Problem requirements: The string "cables" may appear on lines of the entries below; report how many such lines there are, and only that.
[Opening Provided data section]
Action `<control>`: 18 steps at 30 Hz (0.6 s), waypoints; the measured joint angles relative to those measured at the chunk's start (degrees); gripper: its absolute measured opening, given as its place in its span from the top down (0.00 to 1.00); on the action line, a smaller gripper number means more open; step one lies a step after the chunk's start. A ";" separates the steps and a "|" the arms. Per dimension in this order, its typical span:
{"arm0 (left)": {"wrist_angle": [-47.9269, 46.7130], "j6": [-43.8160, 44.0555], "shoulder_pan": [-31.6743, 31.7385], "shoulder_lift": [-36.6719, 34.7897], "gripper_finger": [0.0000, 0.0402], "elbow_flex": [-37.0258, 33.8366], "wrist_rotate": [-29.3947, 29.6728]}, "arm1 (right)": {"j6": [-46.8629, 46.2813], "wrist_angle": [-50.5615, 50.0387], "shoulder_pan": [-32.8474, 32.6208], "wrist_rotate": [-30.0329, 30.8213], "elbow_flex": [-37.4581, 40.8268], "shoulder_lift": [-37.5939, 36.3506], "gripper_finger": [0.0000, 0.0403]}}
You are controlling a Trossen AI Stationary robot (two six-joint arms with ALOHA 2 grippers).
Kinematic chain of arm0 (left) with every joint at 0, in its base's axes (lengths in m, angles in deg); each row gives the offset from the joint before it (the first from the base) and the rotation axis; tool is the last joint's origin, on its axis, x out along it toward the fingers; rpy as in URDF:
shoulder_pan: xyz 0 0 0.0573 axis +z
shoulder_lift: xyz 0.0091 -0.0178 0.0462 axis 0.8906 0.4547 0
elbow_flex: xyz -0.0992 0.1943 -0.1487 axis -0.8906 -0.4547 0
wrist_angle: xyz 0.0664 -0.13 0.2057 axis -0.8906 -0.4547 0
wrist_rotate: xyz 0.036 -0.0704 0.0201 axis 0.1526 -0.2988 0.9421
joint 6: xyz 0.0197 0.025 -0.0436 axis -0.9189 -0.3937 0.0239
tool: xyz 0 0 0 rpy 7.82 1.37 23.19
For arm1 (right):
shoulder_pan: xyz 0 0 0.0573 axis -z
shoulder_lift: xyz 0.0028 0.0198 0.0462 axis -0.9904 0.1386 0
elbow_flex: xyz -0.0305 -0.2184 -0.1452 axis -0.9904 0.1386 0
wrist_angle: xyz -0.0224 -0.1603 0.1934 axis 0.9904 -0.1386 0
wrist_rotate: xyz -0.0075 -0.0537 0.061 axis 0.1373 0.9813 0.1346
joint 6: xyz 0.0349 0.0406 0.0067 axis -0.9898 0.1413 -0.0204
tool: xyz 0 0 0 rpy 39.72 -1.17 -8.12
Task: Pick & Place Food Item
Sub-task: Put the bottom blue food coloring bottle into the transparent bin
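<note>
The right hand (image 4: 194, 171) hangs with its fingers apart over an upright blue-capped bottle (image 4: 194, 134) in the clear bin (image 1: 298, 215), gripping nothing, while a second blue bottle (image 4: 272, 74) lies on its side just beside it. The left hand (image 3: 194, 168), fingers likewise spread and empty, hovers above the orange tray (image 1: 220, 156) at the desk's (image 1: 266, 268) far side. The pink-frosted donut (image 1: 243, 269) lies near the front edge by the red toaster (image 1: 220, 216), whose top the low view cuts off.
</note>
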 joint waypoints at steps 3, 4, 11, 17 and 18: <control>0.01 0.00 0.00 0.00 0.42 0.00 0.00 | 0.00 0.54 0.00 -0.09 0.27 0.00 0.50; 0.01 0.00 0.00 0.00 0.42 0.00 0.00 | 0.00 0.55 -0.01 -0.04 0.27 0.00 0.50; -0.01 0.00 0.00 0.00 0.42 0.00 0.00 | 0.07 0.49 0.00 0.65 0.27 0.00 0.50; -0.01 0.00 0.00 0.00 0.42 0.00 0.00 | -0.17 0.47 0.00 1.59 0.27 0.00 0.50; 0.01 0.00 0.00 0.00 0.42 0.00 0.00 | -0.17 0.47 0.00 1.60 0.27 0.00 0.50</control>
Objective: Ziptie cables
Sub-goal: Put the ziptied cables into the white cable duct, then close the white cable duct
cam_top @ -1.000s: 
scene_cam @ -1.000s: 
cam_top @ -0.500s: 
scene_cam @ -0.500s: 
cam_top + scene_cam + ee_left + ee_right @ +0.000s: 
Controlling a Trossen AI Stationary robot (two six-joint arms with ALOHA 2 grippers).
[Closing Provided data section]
Solution to this task: 2